WHAT YOU WILL DO:
How many lines in the listing below include the word "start"? Answer with the number and nothing else.

INFORMATION SHOWN:
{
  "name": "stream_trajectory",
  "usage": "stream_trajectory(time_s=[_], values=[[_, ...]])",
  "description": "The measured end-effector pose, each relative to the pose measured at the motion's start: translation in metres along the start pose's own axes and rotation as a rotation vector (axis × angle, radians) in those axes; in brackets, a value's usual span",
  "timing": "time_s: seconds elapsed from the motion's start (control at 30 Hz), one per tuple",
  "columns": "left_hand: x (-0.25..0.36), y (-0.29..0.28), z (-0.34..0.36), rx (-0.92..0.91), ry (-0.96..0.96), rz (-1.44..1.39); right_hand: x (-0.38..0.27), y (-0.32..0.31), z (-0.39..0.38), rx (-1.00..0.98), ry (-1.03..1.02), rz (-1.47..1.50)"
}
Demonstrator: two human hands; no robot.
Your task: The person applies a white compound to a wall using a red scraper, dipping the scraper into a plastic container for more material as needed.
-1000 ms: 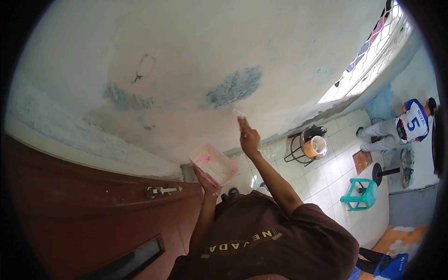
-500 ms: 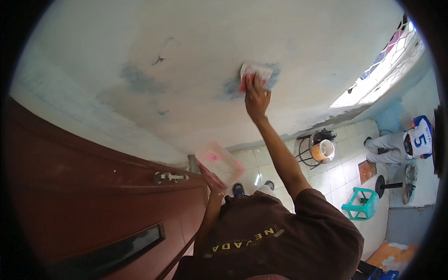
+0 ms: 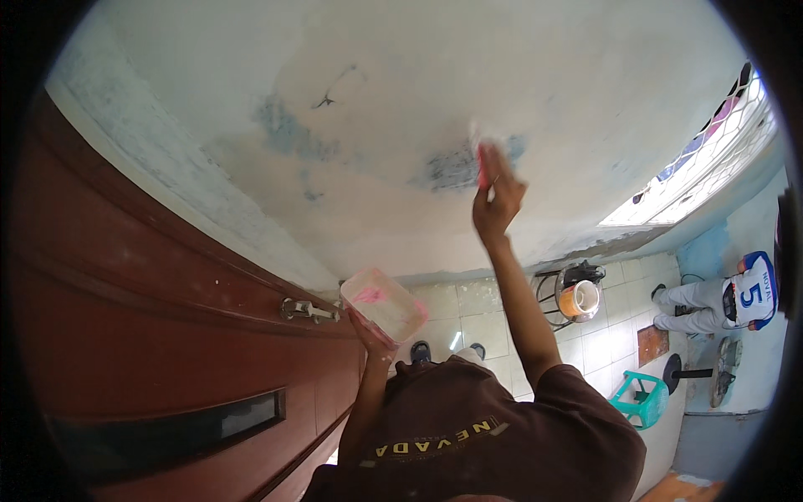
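Note:
Against the pale wall (image 3: 393,92), my right hand (image 3: 502,201) is raised with its fingers closed on a flat red-and-white spreader (image 3: 483,163). The spreader is seen nearly edge-on and smeared by motion, so I cannot tell whether it touches the wall. Just left of it is a bluish patch (image 3: 452,169) with dark streaks. Low by the door, my left hand (image 3: 372,341) grips the side of a shallow translucent plastic tub (image 3: 410,316). Pink and whitish smears coat the tub's inside.
A brown door (image 3: 184,309) with a metal handle (image 3: 309,310) stands close on the left. Right of me are a round stand with a white-and-orange bucket (image 3: 579,301), a green plastic stool (image 3: 640,402) and a barred window (image 3: 694,171). Another person (image 3: 728,293) stands farther right.
My right hand has turned the spreader from nearly flat to edge-on, uncovering dark streaks on the bluish patch. The whole view has shifted slightly. My left hand still holds the tub.

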State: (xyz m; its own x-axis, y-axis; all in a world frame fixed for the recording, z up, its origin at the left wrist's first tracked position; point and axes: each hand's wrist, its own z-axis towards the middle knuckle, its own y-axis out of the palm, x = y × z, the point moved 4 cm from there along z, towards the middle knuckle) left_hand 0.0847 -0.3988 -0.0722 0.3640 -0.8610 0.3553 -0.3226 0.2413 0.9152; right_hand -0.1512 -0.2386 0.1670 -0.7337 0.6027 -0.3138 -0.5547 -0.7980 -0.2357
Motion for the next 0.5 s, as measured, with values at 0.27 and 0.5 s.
stream_trajectory(time_s=[0.27, 0.5], values=[[-0.016, -0.011, 0.005, -0.002, -0.006, -0.025, 0.001, 0.066, 0.014, -0.137, -0.184, -0.299], [-0.012, 0.002, -0.004, 0.0, 0.004, -0.007, 0.053, 0.092, -0.219, -0.658, -0.069, -0.266]])
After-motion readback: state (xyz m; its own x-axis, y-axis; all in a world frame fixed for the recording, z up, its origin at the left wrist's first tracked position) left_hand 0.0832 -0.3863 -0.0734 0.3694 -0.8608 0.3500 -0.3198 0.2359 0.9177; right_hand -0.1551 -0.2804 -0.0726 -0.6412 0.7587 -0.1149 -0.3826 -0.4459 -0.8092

RESULT:
2